17 novembre 2025

Open data : le CNB défend l’accès intégral des avocats aux données judiciaires

Numérique

S’appuyant sur le rapport du Groupe de travail IA, l’Assemblée générale du Conseil national des barreaux réaffirme l’importance fondamentale, indissociable du droit à un procès équitable, de la publicité des décisions de justice, et s’oppose à l’anonymisation systématique des acteurs judiciaires. Elle met en garde contre les atteintes aux droits de la défense, refuse toute privatisation de la donnée judiciaire et réclame pour les avocats un accès intégral, gratuit et sécurisé aux décisions.

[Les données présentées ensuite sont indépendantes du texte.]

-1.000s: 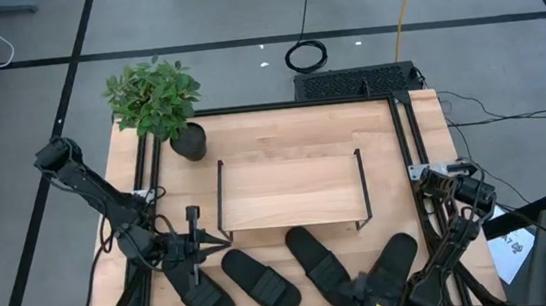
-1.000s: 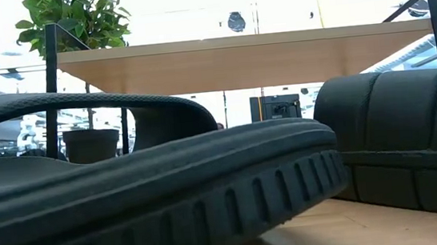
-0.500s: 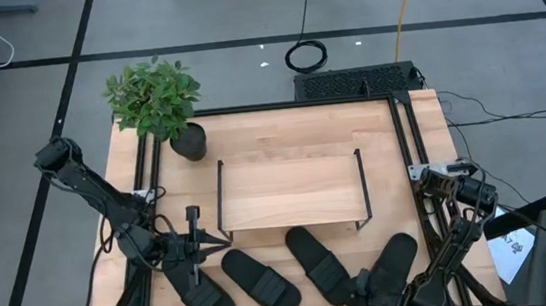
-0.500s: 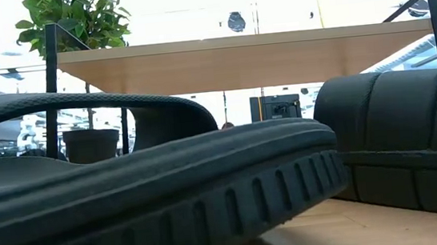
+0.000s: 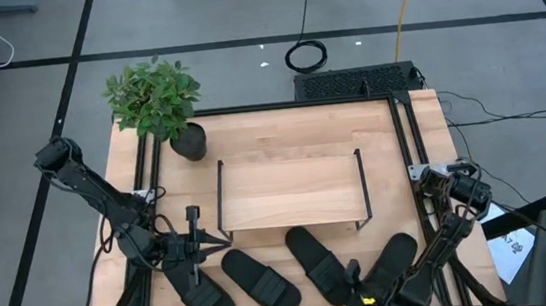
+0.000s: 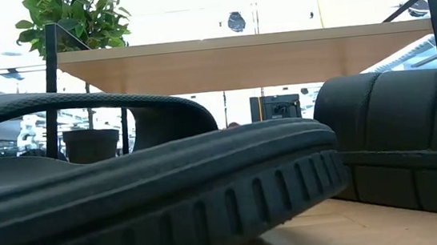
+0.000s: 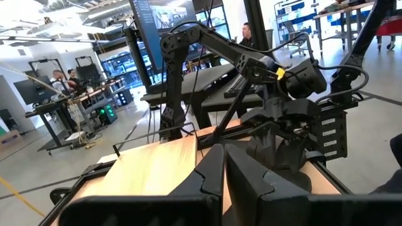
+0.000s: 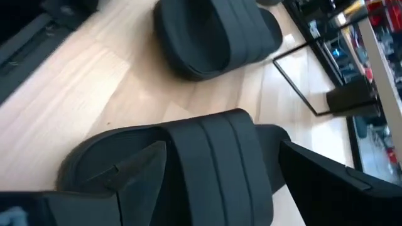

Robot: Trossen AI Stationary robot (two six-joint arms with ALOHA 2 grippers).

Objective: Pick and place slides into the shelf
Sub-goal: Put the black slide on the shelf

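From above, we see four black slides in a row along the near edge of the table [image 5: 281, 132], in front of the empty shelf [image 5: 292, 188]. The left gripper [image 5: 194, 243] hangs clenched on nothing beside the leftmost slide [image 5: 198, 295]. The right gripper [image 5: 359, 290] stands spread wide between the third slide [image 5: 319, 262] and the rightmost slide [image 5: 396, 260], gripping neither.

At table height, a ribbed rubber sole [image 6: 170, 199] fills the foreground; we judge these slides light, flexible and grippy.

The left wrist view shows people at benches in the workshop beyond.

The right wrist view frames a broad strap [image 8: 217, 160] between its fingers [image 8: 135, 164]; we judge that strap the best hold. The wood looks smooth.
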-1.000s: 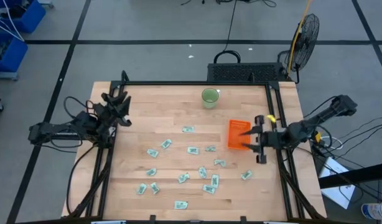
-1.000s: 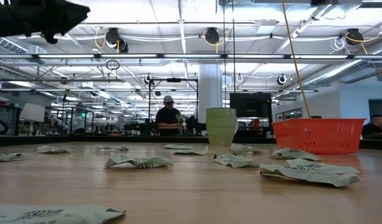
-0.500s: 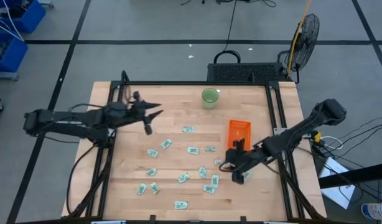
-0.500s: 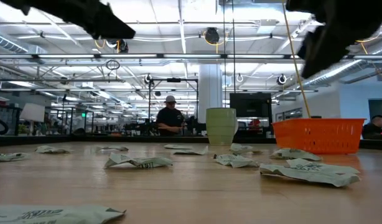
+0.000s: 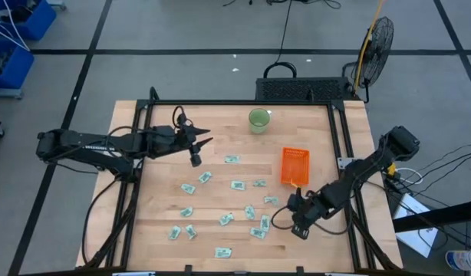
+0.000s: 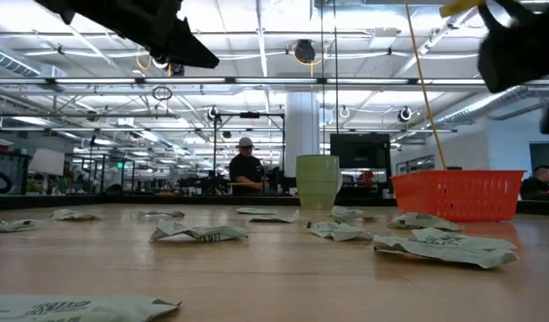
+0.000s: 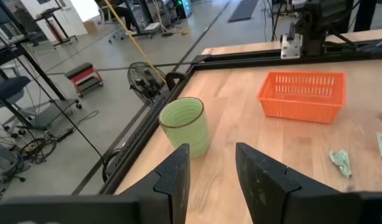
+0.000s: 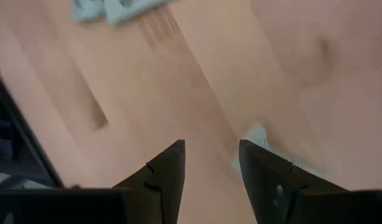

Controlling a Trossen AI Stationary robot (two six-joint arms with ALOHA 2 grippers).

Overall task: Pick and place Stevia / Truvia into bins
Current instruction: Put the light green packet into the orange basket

Le groupe de travail sur l’évolution de l’Open data des décisions de justice, mis en place par le Garde des Sceaux et présidé par Daniel Ludet, conseiller honoraire à la Cour de cassation, a remis son rapport au ministre de la Justice le 11 juillet dernier.  

La lettre de mission, en date du 4 février 2025, invitait le groupe de travail à travailler selon trois axes :  

  • L’identification des personnels de justice - la protection des personnes ;  
  • Les atteintes potentielles à la souveraineté et à la sécurité économique - la préservation des intérêts économiques des entreprises mentionnées dans ces décisions ;  
  • La viabilité financière de l’open data - le principe de gratuité totale de la mise à disposition des décisions réutilisées à des fins commerciales dans un contexte budgétaire contraint.    

Le groupe de travail présidé par Daniel Ludet est parti du constat selon lequel, depuis l’adoption des textes régissant l’open data et la mise en œuvre progressive du dispositif de publication en open data des décisions de justice, le contexte technologique, social et informationnel a profondément évolué.

La massification des données publiques, conjuguée à la montée en puissance des infrastructures numériques, a modifié la portée concrète de la publicité des décisions. L’open data tel qu’il se déploie aujourd’hui permet une diffusion instantanée, mondiale, interopérable, sans contrôle d’usage. La standardisation des formats et des métadonnées, qui facilitent l’extraction automatisée d’informations, et le développement de l’intelligence artificielle favorisent une industrialisation de la réutilisation.  

Ces transformations ont accru les tensions initialement identifiées entre les objectifs de transparence et les impératifs de protection des personnes et justifient une réévaluation rigoureuse du cadre juridique, à la lumière des dynamiques contemporaines.  

Le groupe de travail a donc formulé des recommandations pour mieux encadrer la mise en œuvre de l’open data des décisions de justice, en répondant aux trois axes proposés par le Ministre. Il a notamment proposé l'anonymisation systématique des noms des magistrats, des avocats et des personnels de greffe.    

Connaissance prise du rapport présenté par le Groupe de travail IA, l’Assemblée générale du CNB du 14 novembre 2025 :

  • Rappelle que la publicité des décisions de justice constitue un principe démocratique fondamental, indissociable du droit à un procès équitable garanti par l’article 6 de la Convention européenne des droits de l’homme, et que l’open data des décisions de justice constitue une avancée pour la transparence de la justice et l’égalité des armes ;  
  • S’oppose à l’occultation systématique des noms et prénoms des magistrats, des membres du greffe et des avocats et à la décision du Ministre d’étendre le bénéfice de l’anonymisation des noms des magistrats et greffiers à l’ensemble des décisions des juridictions (administratives ou judiciaires) lorsqu’elles sont publiées en open data ;
  • Alerte sur les atteintes graves que l’occultation des dénominations sociales et informations relatives aux entreprises porterait aux droits de la défense, en privant les avocats d’informations indispensables à la stratégie de leurs clients ;
  • S’oppose à toute réforme qui conduirait à restreindre l’accès des avocats aux décisions de justice ou à priver la défense d’informations essentielles ;
  • S’oppose fermement à toute privatisation de la donnée publique judiciaire ;
  • Réitère sa demande d’accès intégral et gratuit aux flux intègres pour les avocats, équivalent à celui dont bénéficient les magistrats via JURICA et JURINET ;
  • Alerte par ailleurs sur le risque d’une fracture numérique et d’un renchérissement des coûts pour les avocats si l’accès des éditeurs aux flux différenciés était conditionné à des licences onéreuses ;
  • Propose la conclusion d’une convention entre le CNB et la Cour de cassation, pour assurer un accès sécurisé, gratuit et universel pour les avocats via e-barreau.